O Passo do Elefantinho

Os quase duzentos quilos de Vanusa eram um nítido incômodo em sua vida, mas nada que pudesse ser comparado às gozações a que era submetida. As pessoas pareciam não perder uma oportunidade que fosse para tecer comentários jocosos e humilhantes em troca de algum par de gargalhadas maldosas. Era o conhecido “perde-se o amigo, mas jamais a piada”.

Amigos, quem dera os tivesse. Fato era que o temor de achincalhamentos a fazia pouco aberta a novas amizades. Família, não tinha. Apenas um punhado de primos que fariam a ela mais mal do que a maior parte dos estranhos. Talvez a solidão fosse seu destino; e a comida, sua melhor amiga.

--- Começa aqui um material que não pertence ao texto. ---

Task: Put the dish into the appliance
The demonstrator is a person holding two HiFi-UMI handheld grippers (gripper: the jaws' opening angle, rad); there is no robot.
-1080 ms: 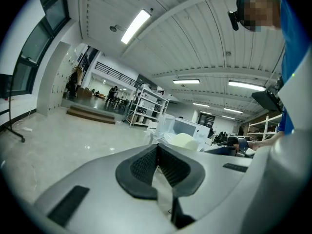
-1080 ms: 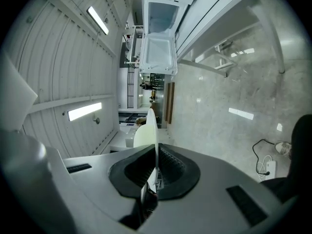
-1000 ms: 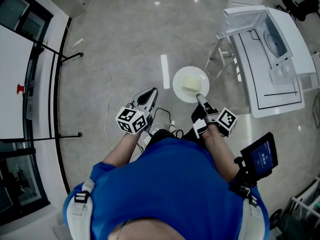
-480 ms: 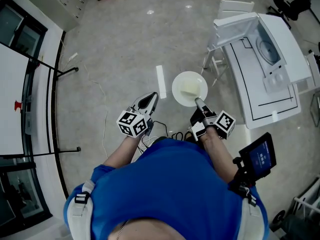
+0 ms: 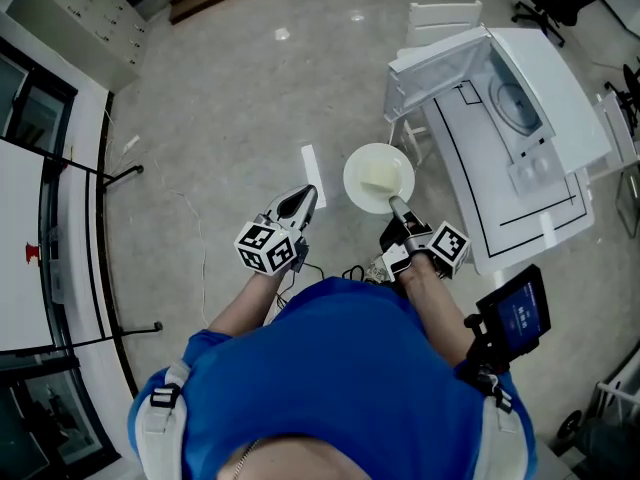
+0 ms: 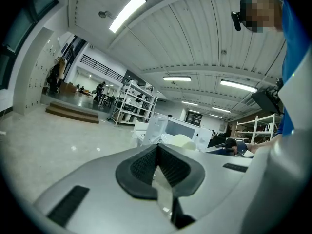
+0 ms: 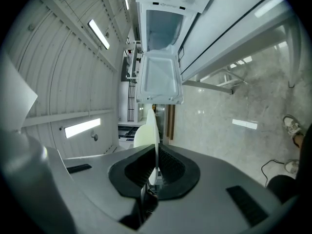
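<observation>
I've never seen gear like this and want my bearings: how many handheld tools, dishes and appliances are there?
Handheld tools: 2 (left gripper, right gripper)
Dish: 1
Appliance: 1
Total: 4

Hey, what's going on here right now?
A person in a blue top holds a hand-held gripper in each hand. The right hand-held gripper is clamped on the rim of a pale dish, held over the floor near a white microwave whose door is open. The left hand-held gripper is shut and empty.
</observation>
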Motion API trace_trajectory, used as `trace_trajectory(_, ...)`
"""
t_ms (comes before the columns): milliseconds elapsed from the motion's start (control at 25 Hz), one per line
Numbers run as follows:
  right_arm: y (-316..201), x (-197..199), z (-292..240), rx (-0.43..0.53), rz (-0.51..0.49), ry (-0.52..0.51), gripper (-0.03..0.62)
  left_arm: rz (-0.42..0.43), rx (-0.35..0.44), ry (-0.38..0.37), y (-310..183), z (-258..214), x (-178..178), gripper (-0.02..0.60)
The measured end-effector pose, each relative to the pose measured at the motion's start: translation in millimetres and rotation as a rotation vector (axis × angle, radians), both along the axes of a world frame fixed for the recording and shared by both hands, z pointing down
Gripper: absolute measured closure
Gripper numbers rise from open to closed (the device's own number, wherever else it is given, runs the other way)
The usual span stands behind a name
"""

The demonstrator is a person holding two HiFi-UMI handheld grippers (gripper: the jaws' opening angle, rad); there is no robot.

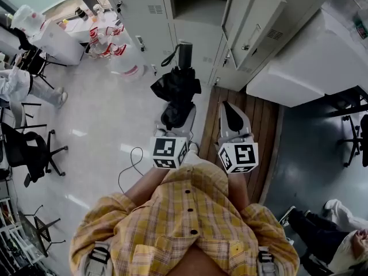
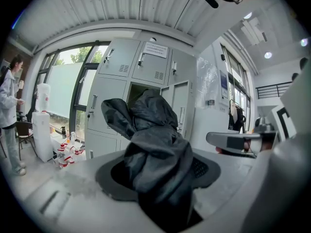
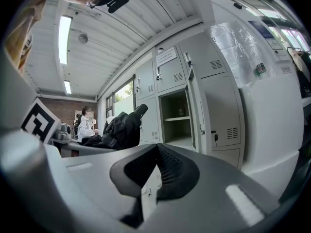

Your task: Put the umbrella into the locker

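Two jaws of the left gripper [image 1: 177, 119] are being held wide around the bunched canopy of the black folded fabric umbrella [image 1: 177, 85] — it is being gripped there, in the air before the open grey metal locker [image 1: 198, 13], not yet inside. The right gripper [image 1: 231, 111] is being kept alongside, its jaws closed on nothing.

For a clean insertion, the umbrella is best being kept level and aimed at the middle of the opening, clear of the open locker door [image 1: 253, 16] — loose fabric is likely to be snagged otherwise. Inside, one shelf [image 3: 177, 120] is being shown; something small is sitting on it, too small to be identified, and the space below seems bare.
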State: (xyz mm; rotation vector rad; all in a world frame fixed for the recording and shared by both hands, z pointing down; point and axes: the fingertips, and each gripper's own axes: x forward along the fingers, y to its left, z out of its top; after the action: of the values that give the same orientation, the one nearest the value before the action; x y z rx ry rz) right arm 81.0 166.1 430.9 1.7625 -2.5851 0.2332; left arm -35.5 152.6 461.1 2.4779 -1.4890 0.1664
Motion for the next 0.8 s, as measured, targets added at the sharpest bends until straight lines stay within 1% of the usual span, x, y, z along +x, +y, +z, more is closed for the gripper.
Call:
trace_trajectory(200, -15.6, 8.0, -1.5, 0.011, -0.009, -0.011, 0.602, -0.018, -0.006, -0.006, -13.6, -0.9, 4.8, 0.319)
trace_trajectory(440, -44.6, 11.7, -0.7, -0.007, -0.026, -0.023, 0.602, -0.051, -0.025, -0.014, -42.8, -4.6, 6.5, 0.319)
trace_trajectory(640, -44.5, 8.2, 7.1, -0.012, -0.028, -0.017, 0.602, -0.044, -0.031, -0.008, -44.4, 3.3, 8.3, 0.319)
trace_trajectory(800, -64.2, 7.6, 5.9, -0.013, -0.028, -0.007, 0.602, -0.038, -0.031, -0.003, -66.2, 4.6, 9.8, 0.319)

Após anos de procura e incontáveis “nãos” muito mal justificados, Vanusa conseguiu um emprego de recepcionista, e, por mais incrível que pudesse parecer, numa clínica de emagrecimento. Talvez ela servisse como psicologia reversa para as clientes, daquelas do tipo: “tome uma atitude ou fique assim”, mas o que importava era o salário no final do mês.

Como os carros, ao menos os populares, não eram apropriados para uma pessoa com seu grau de obesidade, Vanusa pegava, todos os dias, um ônibus até a clínica. E foi justamente isso que acabaria por transformar sua vida.

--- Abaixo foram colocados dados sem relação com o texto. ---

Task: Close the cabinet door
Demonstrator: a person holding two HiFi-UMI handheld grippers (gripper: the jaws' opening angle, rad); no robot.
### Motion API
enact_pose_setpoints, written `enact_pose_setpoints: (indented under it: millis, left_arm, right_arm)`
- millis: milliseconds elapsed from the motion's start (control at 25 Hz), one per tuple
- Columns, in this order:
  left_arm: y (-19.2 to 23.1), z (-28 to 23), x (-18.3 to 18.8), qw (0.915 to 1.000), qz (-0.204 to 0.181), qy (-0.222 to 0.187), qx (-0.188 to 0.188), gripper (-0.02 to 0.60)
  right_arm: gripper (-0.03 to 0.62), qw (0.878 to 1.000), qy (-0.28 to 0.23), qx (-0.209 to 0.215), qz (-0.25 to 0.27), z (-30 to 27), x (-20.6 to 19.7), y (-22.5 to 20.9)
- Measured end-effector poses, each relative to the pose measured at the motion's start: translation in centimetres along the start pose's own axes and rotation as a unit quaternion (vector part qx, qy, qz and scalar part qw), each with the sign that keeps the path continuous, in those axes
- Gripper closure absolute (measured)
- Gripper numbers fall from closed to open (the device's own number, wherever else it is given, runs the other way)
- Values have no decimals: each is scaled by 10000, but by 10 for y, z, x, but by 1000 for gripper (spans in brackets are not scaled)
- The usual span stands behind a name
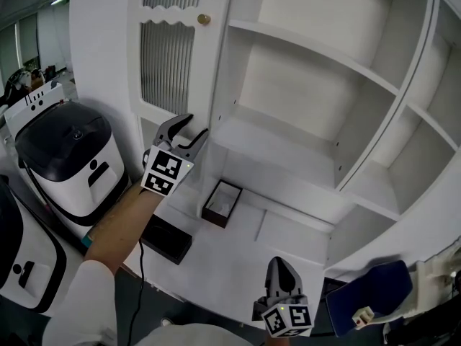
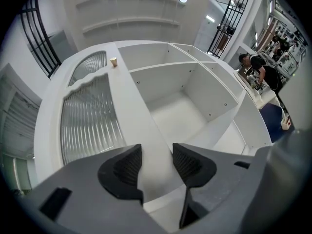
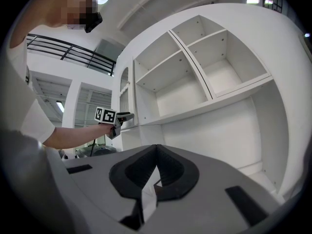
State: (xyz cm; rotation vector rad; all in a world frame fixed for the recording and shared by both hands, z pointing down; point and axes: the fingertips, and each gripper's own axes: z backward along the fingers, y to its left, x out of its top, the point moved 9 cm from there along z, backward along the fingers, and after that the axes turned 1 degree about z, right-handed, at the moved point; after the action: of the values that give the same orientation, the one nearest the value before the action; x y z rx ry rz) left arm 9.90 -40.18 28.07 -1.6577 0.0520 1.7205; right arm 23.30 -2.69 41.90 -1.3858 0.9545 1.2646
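Note:
The white cabinet door (image 1: 169, 63), with ribbed glass panels and a small brass knob (image 1: 204, 19), stands at the left of the open shelves (image 1: 302, 85). My left gripper (image 1: 196, 126) straddles the door's free edge low down, one finger on each side, closed on it. In the left gripper view the door's white stile (image 2: 129, 106) runs between the pads (image 2: 127, 167) up to the knob (image 2: 113, 62). My right gripper (image 1: 281, 267) hangs low in front of the cabinet, shut with nothing in it (image 3: 156, 147), well away from the door.
White and black appliances (image 1: 68, 157) stand on the floor at the left. A small dark open box (image 1: 222, 202) and a flat black box (image 1: 167, 238) lie on the low white surface. A blue object (image 1: 367, 290) sits at the lower right. A person (image 2: 258, 72) stands far off.

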Motion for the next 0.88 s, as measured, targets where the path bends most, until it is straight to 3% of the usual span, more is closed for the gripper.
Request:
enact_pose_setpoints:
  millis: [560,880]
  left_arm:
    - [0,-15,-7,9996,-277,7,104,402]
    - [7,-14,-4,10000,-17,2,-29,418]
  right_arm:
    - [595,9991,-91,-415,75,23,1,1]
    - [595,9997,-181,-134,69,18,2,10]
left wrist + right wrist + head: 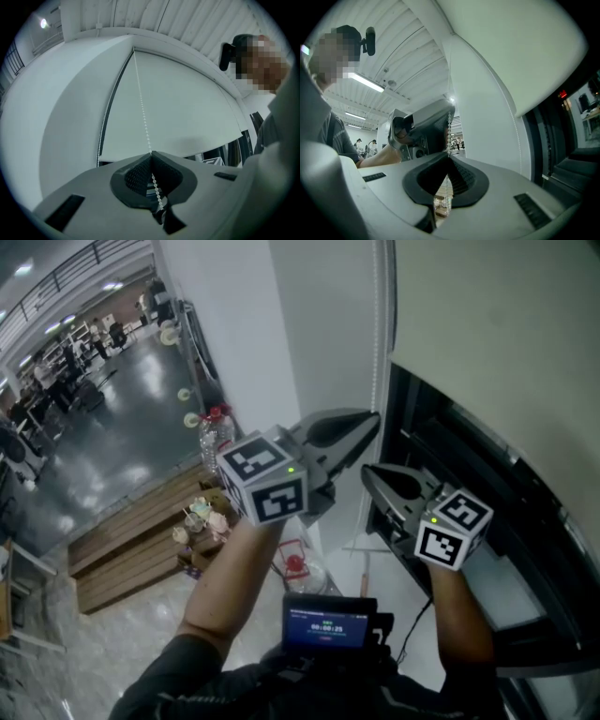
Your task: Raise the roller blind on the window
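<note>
Along left edge of roller blind (pixel 497 334), left gripper (pixel 373 420) and right gripper (pixel 368 472) both pinched tight onto bead chain (pixel 143 117); risk of beads slipping through pads if tugged off-vertical.

**My rig from the feed**

My left tongs (pixel 373 418) and right tongs (pixel 367 471) are grey shells with black ribbed pads (pixel 136 176). Each carries a white cube (pixel 265 476) with black square markers. I wear a dark sleeve (pixel 173 679) and a chest screen (pixel 325 624).
</note>
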Demonstrator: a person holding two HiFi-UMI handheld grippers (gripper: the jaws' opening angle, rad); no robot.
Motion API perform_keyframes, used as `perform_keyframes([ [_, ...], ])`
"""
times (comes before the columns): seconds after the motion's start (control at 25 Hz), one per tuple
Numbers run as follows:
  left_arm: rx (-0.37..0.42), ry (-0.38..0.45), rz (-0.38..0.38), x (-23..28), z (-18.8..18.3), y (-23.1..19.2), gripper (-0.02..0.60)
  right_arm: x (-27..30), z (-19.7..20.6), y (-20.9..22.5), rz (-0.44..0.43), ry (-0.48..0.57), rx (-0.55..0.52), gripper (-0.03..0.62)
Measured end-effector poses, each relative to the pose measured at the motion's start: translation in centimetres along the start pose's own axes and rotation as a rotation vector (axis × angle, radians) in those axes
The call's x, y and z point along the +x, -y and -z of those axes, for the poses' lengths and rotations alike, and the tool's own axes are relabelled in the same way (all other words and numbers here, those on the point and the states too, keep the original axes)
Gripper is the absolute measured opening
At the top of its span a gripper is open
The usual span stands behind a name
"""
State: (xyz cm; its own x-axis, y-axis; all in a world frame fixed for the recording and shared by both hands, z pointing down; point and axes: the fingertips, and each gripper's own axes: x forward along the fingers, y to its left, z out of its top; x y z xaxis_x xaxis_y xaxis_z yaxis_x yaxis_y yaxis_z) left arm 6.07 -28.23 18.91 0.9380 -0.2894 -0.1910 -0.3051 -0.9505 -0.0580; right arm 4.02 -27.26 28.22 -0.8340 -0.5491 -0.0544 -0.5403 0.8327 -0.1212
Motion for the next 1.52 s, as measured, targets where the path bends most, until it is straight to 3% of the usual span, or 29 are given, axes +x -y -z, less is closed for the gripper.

Cidade pequena pode ser um paraíso para muitos, mas, para alguns poucos, pode se transformar num verdadeiro inferno. Como as pessoas tinham os mesmos hábitos, horários e destinação, era comum encontrar no ônibus as mesmas pessoas indo e voltando do trabalho. Dessa forma, Vanusa encontrava-se, quase todos os dias, com Carlos. O homem, que tinha mais ou menos 40 anos de idade, era um conhecido piadista local e, fica desnecessário falar que viu, na obesidade da mulher, um prato cheio para piadas. Todos os dias assim que ela entrava no ônibus, lá vinha ele com comentários jocosos ou musiquinhas incovenientes do tipo: “Olha o passo do elefantinho…  veja como ele é bonitinho”.

E, assim, os meses se passaram, sempre com as piadas acompanhadas por uma boa dose de risadas e olhares maldosos. Mas, a vida é inexoravelmente surpreendente, e, um certo dia, a bebida e o sono de um motorista irresponsável colocaram o destino de todos os passageiros nas mãos de Vanusa. Após dormir ao volante e perder o controle do ônibus em uma curva, o motorista acordou assustado freando o coletivo desesperadamente. A atitude, apesar de evitar a queda do ônibus ribanceira abaixo, foi insuficiente para impedir que a parte da frente ficasse flutuando sobre o pequeno abismo. O motorista, então, percebeu que os passageiros deveriam se direcionar para parte de trás, a fim de evitar a queda mortal. As pessoas começaram a caminhar para trás, enquanto as portas eram abertas pelo motorista. Assim que Carlos se levantou, deparou-se com Vanusa no degrau da porta com um sorriso no rosto. Quando os olhares se tocaram, a obesa mulher abanou positivamente a cabeça e cantou: “Olha o passo do elefantinho…”, saindo imediatamente de dentro do ônibus. As outras pessoas não tiveram nem chance. Com sua saída, a traseira empinou e o coletivo capotou ladeira abaixo ao ritmo frenético de gritos desesperados. Quando, finalmente, o barulho cessou, dirigiu-se à beira do abismo olhando para baixo. A visão daquilo que sobrara, apesar de terrível, a fez sentir-se leve como nunca.